Bundesinnenminister Horst Seehofer (CSU) will über die Visavergabe in der EU mehr Druck auf Drittstaaten ausüben, abgelehnte Asylbewerber zurückzunehmen. „Wenn Länder bei der Rückführung nicht kooperieren, muss das Konsequenzen haben“, erklärte Seehofer am Freitag anlässlich einer Video-Konferenz mit seinen EU-Kollegen. Wer Staatsangehörige nicht zurücknehme, könne „auch keine Visaerleichterungen erwarten“. Die EU müsse „zügig von diesem Instrument Gebrauch machen“.
Die EU will schon seit Jahren die Zahl der Abschiebungen abgelehnter Asylbewerber erhöhen. Wie EU-Innenkommissarin Ylva Johansson vor den Ministerberatungen sagte, wurden 2019 von rund 500.000 abgelehnten Asylbewerbern nur 140.000 bis 150.000 tatsächlich in ihre Heimatländer zurückgebracht. „Wir müssen das wirklich beschleunigen“, sagte die Schwedin.
Die EU-Mitgliedstaaten hatten bereits 2019 beschlossen, bei unzureichender Rücknahmebereitschaft „die Bearbeitung von Visumsanträgen als Hebel“ einzusetzen. Durch eine Änderung des Visakodex kann die EU nun entscheiden, ob bei Visa Bearbeitungszeiten verlängert, die Gültigkeit verkürzt, höhere Kosten erhöht oder kostenlose Einreisegenehmigungen für bestimmte Gruppen wie Diplomaten gestrichen werden.
Auf Grundlage der Änderungen legte die Kommission den Ministern nun einen ersten Bericht vor, in dem die Rücknahmebereitschaft von 39 Herkunftsländern bewertet wird. Johansson schlug vor, jetzt eine Liste mit einem Teil der Länder zu erstellen, die als „prioritär“ gelten, um die Rückführungen aus der EU voranzubringen.
Die Kommission würde dabei zunächst Verhandlungen mit den prioritären Staaten führen und dann Vorschläge machen, wie dieses Ziel am besten erreicht wird. Bei guter Kooperationsbereitschaft könnten auch Anreize bei der Visavergabe etwa für Studenten oder Geschäftsleute geschaffen werden. Dabei könnten etwa Gebühren gesenkt, Entscheidungsfristen verkürzt oder die Gültigkeit von Mehrfachvisa verlängert werden.
Die Frage der Rückführungen wird am Montag auch bei einer gemeinsamen Video-Konferenz der Innen- und Außenminister diskutiert.
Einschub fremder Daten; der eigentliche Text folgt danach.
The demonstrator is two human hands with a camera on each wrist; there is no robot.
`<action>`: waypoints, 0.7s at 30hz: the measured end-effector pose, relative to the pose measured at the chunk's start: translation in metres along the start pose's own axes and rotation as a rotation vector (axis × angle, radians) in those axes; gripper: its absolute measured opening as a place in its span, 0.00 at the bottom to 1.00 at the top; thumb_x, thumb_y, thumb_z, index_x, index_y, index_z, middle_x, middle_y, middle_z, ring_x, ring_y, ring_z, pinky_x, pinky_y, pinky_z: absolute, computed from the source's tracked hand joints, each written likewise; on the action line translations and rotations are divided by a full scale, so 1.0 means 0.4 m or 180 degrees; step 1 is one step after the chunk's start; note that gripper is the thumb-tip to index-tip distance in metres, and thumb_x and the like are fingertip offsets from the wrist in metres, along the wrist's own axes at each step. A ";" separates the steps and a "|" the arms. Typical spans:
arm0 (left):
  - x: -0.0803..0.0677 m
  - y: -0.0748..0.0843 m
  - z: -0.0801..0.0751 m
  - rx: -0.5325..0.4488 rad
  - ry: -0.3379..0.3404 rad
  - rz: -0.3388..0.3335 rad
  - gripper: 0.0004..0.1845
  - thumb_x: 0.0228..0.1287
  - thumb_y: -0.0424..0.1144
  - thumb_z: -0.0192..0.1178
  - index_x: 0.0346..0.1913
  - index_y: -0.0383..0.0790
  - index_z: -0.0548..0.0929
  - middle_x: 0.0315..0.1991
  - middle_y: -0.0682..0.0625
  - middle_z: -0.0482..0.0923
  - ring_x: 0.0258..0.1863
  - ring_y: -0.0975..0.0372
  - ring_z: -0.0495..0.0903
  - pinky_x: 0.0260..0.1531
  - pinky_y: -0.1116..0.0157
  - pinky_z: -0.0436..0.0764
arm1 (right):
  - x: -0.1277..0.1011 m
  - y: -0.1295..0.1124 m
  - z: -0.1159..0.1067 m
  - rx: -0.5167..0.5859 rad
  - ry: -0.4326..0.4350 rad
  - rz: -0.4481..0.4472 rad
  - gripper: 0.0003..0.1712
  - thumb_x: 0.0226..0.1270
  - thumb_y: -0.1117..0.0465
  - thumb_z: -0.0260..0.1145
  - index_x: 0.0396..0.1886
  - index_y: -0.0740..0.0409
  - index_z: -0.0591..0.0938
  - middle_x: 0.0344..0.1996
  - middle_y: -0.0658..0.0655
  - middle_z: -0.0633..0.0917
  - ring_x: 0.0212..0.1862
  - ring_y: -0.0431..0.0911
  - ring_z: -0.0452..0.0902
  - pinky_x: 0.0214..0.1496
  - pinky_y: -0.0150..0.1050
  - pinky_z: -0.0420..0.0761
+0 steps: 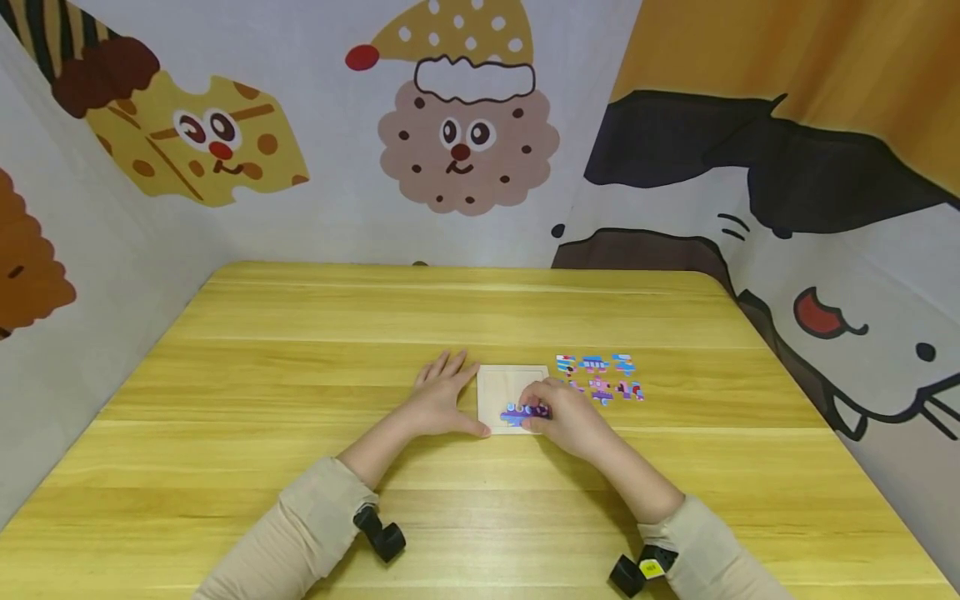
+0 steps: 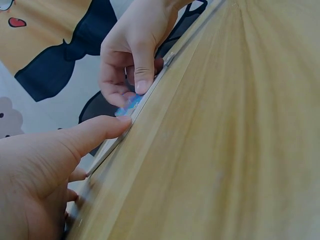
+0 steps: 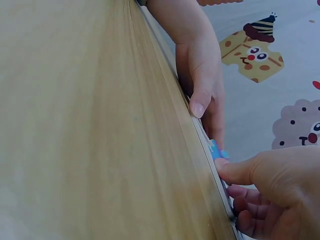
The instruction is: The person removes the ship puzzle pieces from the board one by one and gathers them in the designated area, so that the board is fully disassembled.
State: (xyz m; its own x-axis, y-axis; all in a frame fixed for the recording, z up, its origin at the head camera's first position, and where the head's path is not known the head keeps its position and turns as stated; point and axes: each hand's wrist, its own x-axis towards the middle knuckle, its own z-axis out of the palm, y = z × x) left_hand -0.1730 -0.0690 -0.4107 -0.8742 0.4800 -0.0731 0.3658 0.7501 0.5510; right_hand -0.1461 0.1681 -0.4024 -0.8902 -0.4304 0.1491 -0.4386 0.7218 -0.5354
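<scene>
My wooden counter (image 1: pixel 300 400) fills the view, its grain running side to side, with cartoon-printed cloth walls (image 1: pixel 465 142) standing behind and beside it. Near the middle lies a pale square puzzle board (image 1: pixel 504 385), flat on the counter. My left hand (image 1: pixel 442 398) rests on the counter against the board's left edge, fingers straight and spread, thumb along the near corner; that grip is loose and holds nothing. My right hand (image 1: pixel 562 414) sits on the board's near right corner, its grip curled, thumb and fingertips pinching a blue and purple puzzle piece (image 1: pixel 517 413) that lies on the board's near edge. In the left wrist view, that piece (image 2: pixel 131 104) shows as a blue sliver under my right fingertips. Just right of the board, six loose puzzle pieces (image 1: pixel 600 377) lie in two rows, apart from both hands.
</scene>
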 end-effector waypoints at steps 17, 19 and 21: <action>0.002 -0.001 0.005 0.0042 -0.0006 -0.0005 0.58 0.43 0.63 0.71 0.74 0.41 0.56 0.76 0.42 0.39 0.73 0.46 0.33 0.67 0.44 0.34 | -0.014 -0.011 -0.001 -0.0065 0.0142 0.0093 0.14 0.50 0.63 0.77 0.37 0.49 0.82 0.32 0.47 0.80 0.35 0.42 0.74 0.38 0.39 0.76; 0.001 -0.002 0.004 0.0034 -0.0003 -0.0001 0.58 0.43 0.63 0.71 0.74 0.41 0.56 0.76 0.42 0.39 0.73 0.46 0.33 0.67 0.44 0.34 | -0.014 -0.013 -0.002 -0.0052 0.0131 0.0109 0.14 0.51 0.63 0.76 0.37 0.50 0.82 0.32 0.46 0.80 0.34 0.42 0.73 0.37 0.38 0.75; 0.001 -0.002 0.004 0.0021 0.0003 0.0005 0.58 0.43 0.63 0.71 0.74 0.41 0.56 0.76 0.42 0.39 0.73 0.46 0.33 0.67 0.44 0.34 | -0.014 -0.014 -0.003 -0.0041 0.0128 0.0130 0.14 0.51 0.64 0.76 0.37 0.50 0.82 0.30 0.45 0.79 0.31 0.41 0.72 0.35 0.37 0.75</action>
State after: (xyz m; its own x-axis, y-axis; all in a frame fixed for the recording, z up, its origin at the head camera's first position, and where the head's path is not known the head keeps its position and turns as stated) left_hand -0.1732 -0.0688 -0.4125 -0.8738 0.4809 -0.0715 0.3694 0.7523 0.5455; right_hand -0.1389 0.1671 -0.3992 -0.9115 -0.3785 0.1608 -0.4032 0.7454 -0.5309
Hier soll auch diskutiert werden, inwieweit die Entwicklungszusammenarbeit eingesetzt werden kann, um die Rücknahmebereitschaft zu erhöhen.
Der SPD-Bundestagsabgeordnete Lars Castellucci plädierte dafür, mit den Ländern „Rücknahmeabkommen auf Augenhöhe“ zu schließen. Ein Weg sei dabei, „sie zu Partnerländern für das Fachkräfteeinwanderungsgesetz oder für Ausbildungsprogramme machen“.